Wenzhou Adjusts its Minimum Wage Levels for 2014

The Wenzhou Government recently released the “Circular on Adjusting Minimum Wages for 2014 (Wen Zheng Fa [2014] No.56),” which took effect on August 1, 2014. According to the Circular, monthly minimum wages in Wenzhou will be divided into three levels. The chart below shows the details of Wenzhou’s new monthly and hourly minimum wage classes:

China Reduces the CIT Rate for the Science and Technology Services Industry

On August 19, the State Council agreed to levy a reduced corporate income tax (CIT) rate of 15 percent on science and technology services companies qualifying as high-tech enterprises, in a bid to bring more private enterprises into the industry.

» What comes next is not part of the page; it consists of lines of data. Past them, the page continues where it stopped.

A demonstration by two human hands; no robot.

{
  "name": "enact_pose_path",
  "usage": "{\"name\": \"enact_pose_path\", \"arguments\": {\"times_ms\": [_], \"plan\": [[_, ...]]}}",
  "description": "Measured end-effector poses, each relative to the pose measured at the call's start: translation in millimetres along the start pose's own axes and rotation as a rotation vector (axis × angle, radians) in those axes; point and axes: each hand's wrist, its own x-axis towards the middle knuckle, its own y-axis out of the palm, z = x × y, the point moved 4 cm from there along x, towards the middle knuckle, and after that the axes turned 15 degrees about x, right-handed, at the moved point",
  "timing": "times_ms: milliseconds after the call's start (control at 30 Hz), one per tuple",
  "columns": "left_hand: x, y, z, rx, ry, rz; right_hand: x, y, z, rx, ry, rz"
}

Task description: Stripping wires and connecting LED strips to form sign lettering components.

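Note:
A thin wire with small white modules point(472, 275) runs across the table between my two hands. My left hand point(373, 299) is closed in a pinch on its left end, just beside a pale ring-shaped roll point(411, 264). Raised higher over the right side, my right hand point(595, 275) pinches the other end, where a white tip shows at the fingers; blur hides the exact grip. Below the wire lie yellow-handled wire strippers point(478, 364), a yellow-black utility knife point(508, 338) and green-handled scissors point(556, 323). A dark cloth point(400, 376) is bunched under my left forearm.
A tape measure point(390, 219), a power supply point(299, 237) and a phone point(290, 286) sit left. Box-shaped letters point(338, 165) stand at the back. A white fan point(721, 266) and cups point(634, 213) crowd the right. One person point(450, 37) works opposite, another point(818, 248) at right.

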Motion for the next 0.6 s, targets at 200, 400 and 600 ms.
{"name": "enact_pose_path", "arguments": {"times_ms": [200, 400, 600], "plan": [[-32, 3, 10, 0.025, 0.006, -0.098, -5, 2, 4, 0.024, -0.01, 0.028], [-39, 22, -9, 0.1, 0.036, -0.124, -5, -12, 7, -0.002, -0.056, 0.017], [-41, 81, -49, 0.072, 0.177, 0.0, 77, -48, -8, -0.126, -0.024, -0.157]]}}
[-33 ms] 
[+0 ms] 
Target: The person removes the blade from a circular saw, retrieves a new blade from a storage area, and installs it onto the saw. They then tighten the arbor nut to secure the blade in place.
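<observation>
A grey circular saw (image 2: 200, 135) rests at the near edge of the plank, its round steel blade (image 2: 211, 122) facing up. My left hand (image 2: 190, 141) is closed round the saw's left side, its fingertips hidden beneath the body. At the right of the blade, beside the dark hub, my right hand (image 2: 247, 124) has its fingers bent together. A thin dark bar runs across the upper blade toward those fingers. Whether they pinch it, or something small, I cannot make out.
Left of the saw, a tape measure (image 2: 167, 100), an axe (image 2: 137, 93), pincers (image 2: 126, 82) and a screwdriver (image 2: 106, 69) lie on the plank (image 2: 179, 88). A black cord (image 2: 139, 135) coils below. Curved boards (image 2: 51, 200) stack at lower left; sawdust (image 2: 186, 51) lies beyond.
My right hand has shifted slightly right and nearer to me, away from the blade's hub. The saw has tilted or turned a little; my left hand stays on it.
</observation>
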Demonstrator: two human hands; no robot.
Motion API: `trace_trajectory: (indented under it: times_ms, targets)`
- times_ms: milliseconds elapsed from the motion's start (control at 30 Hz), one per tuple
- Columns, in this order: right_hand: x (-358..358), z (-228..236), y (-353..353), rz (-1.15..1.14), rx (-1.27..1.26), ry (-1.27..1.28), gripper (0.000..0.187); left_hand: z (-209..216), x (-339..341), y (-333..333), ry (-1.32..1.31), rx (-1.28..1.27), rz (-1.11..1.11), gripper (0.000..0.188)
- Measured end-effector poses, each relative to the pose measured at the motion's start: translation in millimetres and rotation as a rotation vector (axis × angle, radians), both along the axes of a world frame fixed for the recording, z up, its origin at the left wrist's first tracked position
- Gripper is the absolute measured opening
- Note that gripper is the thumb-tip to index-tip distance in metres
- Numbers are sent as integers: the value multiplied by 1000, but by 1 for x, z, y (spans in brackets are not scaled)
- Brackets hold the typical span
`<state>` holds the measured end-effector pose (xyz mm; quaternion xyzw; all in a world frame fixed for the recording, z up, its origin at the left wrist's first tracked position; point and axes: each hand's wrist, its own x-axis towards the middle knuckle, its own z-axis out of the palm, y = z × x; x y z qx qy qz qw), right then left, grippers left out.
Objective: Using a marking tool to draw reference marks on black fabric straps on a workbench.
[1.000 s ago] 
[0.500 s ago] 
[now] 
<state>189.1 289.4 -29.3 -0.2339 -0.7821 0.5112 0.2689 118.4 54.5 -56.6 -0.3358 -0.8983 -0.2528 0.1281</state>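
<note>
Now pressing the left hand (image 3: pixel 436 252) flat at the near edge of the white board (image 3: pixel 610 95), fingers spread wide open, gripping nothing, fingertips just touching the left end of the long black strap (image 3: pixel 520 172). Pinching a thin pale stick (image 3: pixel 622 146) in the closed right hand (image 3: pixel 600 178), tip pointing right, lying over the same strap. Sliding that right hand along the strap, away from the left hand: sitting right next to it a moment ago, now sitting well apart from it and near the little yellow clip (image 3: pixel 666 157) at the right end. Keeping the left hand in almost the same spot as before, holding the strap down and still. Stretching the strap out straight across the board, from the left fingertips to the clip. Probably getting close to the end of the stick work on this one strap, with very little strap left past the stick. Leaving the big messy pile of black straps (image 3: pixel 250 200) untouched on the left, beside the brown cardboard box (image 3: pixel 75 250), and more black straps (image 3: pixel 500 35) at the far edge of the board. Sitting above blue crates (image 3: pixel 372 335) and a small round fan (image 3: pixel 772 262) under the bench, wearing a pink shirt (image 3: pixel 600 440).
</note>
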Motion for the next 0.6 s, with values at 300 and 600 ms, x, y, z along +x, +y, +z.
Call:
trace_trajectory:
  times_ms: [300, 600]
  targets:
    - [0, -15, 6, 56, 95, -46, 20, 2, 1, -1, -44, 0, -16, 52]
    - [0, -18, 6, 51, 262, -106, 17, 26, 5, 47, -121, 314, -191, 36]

Currently, the majority of science and technology services enterprises in China are under the operation of the Chinese government with comparatively low technical skills.

China Clarifies Scope of Work-Related Injury Insurance

On August 20, the Supreme People’s Court of China released the “Provisions on Several Issues in Work-related Injury Insurance (Fa Shi [2014] No.9),” which will take effect on September 1, 2014. The Provisions stipulates work-related injury insurance liability in five types of special labor arrangements (including labor dispatching) and clarifies four circumstances of work-related injuries incurred during the daily commute to and from work. According to the Provisions, injuries incurred while commuting during the commute caused in the activities of daily life  are also included in the scope of work-related injury insurance. For example, injuries incurred when an employee stops off at a grocery store during his/her commute shall be covered by the work-related injury insurance.